One way to get the oil out is to convert it to petroleum products, which contrary to a recent White House statement, have been liberally allowed under general export license since 1981. The surge in diesel, gasoline and liquefied petroleum gas (LPG) exports has been stunning—the United States has shifted from a net importer of 3.5 million barrels per day of such products half a decade ago to a 2.5 million barrel-per-day exporter, heading for 3.5 million barrels per day and status as the world’s largest petroleum product-exporting country by this time next year. The United States has already overtaken Saudi Arabia as the largest export of LPGs (like propane and butane) and soon will be exporting as much LPGs as the entire Middle East.
The cracks are also opening on real oil: The law allows exports of crude to neighboring countries, and regulations are codified to license these exports so long as they are not then re-exported as crude oil. The United States exported a bit of condensate and no “real” crude oil to Canada until 2012. At the end of that year, the United States was exporting about 60 thousand barrels per day to Canada. Today those exports are around 270,000 barrels per day of crude and a similar amount of condensate, which is used to dilute Canadian crude so that it can be shipped to the United States. By the end of this year, exports to Canada are set to exceed 400,000 barrels a day and might even reach 500,000.
Meanwhile, a great deal of Canadian crude, greased by imported U.S. condensates, should be reaching American coastal markets—if not by the end of 2014, then certainly by this time next year. It looks as though a minimum of 200,000 barrels per day and possibly more will be re-exported from the United States and will appear in the U.S. current account as U.S. exports. During this same time frame, it looks as though the United States will also be exporting crude to Mexico, perhaps more than 100,000 barrels per day worth, given Mexico’s energy reforms and the benefits to consumers there from distilling U.S. light crude with a big yield of gasoline.
What’s more, because the U.S. and Canadian crude glut is pushing Mexican exports away from the U.S. Gulf Coast and to California, and because a significant amount of crude oil from North Dakota is also going to reach the U.S. West Coast by rail this year, the crude oil market there is getting crowded.
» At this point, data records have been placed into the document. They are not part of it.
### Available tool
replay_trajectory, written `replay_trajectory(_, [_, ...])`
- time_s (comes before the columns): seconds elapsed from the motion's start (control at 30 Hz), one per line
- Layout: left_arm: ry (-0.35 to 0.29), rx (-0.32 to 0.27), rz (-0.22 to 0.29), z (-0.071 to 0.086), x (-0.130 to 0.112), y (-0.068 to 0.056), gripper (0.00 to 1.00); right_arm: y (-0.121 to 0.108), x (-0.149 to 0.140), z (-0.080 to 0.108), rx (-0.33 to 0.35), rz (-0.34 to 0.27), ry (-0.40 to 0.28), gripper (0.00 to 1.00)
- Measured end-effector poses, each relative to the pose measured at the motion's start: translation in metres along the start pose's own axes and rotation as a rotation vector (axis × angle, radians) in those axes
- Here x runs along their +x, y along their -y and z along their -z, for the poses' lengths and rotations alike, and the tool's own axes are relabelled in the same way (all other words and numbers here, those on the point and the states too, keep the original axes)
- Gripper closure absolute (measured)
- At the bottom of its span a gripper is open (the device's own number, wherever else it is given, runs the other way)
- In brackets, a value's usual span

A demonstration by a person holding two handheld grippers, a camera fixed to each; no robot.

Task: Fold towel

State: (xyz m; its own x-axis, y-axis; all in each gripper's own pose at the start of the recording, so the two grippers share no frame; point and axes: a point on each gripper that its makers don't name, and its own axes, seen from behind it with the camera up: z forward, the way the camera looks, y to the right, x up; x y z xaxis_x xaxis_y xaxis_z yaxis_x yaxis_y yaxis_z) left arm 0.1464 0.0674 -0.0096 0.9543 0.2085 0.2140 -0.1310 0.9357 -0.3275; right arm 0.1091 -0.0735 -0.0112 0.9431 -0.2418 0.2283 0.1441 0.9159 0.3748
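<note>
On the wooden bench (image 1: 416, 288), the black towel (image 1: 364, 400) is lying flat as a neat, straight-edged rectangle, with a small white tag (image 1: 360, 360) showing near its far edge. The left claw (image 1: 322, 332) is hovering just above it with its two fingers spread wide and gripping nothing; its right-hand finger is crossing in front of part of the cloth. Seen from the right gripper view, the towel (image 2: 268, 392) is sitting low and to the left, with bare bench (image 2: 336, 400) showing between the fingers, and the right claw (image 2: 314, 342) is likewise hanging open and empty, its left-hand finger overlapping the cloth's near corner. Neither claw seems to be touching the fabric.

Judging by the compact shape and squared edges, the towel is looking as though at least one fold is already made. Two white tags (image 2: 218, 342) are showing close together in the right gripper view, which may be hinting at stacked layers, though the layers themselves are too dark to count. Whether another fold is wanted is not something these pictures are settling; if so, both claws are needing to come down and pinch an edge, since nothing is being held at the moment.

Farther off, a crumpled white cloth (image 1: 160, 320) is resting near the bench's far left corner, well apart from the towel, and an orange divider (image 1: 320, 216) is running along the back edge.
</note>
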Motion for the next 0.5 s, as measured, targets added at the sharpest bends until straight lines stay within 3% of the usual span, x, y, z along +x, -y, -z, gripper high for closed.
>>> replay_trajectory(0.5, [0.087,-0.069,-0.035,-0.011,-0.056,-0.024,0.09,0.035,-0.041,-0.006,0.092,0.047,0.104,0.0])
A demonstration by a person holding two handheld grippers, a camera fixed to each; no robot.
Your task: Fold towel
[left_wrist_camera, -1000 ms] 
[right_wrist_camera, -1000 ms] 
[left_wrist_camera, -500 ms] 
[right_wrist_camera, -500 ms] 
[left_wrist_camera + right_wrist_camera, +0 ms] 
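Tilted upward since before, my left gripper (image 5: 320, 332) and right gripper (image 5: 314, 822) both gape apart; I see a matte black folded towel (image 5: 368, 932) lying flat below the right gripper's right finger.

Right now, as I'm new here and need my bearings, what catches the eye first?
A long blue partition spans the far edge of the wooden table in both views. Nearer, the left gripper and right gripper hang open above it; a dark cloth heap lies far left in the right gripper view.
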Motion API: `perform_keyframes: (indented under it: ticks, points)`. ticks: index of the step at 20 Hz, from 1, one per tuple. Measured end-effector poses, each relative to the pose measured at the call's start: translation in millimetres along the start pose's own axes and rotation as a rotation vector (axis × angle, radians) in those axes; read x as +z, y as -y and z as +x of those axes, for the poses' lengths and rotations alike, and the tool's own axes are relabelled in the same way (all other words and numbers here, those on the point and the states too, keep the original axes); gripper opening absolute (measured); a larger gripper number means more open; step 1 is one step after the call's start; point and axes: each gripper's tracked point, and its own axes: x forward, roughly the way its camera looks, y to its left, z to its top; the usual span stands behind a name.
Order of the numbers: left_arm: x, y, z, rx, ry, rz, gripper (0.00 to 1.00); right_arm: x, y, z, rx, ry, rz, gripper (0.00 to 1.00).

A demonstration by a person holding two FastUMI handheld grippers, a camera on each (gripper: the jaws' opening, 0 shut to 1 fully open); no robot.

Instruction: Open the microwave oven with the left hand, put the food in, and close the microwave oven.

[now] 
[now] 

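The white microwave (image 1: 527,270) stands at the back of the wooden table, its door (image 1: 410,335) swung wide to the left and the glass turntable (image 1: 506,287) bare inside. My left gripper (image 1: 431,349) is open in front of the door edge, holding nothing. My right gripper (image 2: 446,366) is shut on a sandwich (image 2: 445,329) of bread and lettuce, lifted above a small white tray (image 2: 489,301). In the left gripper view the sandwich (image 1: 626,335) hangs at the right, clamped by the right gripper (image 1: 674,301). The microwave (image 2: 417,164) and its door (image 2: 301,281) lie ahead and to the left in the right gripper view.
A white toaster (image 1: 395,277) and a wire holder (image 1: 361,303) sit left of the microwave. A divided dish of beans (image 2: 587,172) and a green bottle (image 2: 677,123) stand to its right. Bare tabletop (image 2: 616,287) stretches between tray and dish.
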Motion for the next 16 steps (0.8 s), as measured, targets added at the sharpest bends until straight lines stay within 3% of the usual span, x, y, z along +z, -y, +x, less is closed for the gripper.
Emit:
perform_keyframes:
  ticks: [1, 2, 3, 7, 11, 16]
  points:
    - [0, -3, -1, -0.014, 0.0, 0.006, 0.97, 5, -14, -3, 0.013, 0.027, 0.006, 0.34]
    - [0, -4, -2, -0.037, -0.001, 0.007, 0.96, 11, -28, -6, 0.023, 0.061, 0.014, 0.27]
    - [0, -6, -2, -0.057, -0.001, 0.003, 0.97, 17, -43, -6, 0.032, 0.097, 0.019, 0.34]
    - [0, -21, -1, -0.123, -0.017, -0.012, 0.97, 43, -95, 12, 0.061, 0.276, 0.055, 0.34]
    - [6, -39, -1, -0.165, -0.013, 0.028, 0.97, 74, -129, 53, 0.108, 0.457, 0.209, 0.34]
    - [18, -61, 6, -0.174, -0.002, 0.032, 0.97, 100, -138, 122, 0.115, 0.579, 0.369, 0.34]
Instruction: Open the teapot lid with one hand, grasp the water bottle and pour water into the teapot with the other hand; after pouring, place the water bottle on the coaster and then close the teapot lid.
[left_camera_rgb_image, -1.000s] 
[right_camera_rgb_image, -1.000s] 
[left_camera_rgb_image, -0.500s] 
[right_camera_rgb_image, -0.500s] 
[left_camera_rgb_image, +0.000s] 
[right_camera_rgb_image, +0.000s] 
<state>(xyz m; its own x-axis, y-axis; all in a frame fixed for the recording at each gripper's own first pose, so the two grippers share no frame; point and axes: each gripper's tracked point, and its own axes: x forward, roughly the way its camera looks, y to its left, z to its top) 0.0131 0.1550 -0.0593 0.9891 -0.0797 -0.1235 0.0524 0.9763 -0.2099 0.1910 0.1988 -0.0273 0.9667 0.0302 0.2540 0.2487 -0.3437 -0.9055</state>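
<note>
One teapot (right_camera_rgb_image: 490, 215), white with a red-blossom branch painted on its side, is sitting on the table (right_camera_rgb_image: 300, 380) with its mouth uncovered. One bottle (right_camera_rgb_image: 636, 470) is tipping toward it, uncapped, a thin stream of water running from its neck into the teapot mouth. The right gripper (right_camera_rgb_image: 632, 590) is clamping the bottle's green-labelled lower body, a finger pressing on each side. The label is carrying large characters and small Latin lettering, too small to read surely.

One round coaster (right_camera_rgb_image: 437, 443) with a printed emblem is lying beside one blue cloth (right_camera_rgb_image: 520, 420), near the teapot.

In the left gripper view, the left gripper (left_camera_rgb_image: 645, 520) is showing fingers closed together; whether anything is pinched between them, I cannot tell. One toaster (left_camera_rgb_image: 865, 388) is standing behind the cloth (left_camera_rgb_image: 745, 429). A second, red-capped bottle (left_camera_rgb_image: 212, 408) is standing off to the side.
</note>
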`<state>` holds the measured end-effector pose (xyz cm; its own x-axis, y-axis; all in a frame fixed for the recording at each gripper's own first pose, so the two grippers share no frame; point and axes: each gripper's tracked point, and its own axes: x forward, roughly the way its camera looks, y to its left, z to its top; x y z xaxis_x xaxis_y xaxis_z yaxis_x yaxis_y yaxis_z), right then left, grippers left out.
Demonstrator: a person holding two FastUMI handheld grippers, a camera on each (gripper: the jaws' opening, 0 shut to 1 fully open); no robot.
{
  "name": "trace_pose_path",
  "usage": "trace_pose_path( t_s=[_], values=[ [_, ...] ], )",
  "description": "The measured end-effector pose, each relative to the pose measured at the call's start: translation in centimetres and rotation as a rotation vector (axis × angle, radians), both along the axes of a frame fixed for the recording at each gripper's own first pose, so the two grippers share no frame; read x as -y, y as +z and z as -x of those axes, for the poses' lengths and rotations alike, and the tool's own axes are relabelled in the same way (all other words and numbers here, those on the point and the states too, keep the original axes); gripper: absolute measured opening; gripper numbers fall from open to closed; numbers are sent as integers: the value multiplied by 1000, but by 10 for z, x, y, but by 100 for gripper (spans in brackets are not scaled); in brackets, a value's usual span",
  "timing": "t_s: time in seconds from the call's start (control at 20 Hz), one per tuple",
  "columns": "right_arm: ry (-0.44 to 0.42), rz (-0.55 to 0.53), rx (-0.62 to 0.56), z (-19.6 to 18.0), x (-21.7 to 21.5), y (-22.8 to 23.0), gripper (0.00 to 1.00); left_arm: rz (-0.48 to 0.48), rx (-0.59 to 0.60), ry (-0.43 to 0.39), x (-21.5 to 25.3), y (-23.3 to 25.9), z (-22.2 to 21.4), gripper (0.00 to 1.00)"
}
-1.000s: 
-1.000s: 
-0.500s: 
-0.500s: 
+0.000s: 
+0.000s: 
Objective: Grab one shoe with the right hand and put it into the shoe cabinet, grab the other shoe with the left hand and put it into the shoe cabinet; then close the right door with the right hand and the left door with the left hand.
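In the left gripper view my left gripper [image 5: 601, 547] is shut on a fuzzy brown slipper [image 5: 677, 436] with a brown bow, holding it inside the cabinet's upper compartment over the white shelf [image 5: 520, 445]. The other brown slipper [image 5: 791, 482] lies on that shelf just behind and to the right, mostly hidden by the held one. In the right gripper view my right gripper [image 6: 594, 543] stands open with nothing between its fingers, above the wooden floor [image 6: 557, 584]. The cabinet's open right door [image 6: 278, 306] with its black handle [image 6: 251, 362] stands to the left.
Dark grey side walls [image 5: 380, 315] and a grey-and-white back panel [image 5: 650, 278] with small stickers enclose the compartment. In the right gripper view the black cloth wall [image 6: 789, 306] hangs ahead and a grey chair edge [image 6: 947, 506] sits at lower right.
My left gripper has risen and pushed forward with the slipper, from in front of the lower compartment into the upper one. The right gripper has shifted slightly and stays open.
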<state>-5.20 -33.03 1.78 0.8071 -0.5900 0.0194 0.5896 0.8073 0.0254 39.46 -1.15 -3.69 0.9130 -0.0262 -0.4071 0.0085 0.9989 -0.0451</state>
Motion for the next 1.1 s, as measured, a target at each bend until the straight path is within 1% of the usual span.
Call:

As a result, producers in Alaska appear to be able to get higher returns by exporting some volumes to Asia through another hole in the dam holding crude oil within the United States. By the end of 2014, this could add another 100,000 barrels per day of U.S. crude oil sales abroad.
So the White House might be right—there is no change in policy on U.S. crude oil exports. But facts on the ground are pointing to significant changes in the context of the debate on exports. It’s one thing to talk about lifting the (partial) ban on crude-oil exports. It’s quite another to confront a world in which the United States is already a 1 million barrel-per-day exporter of oil and a 3 million barrel-per-day exporter of petroleum products. In other words, what’s the point of a debate on crude-export policy when the United States is on the verge of exporting more oil and oil products than most members of OPEC?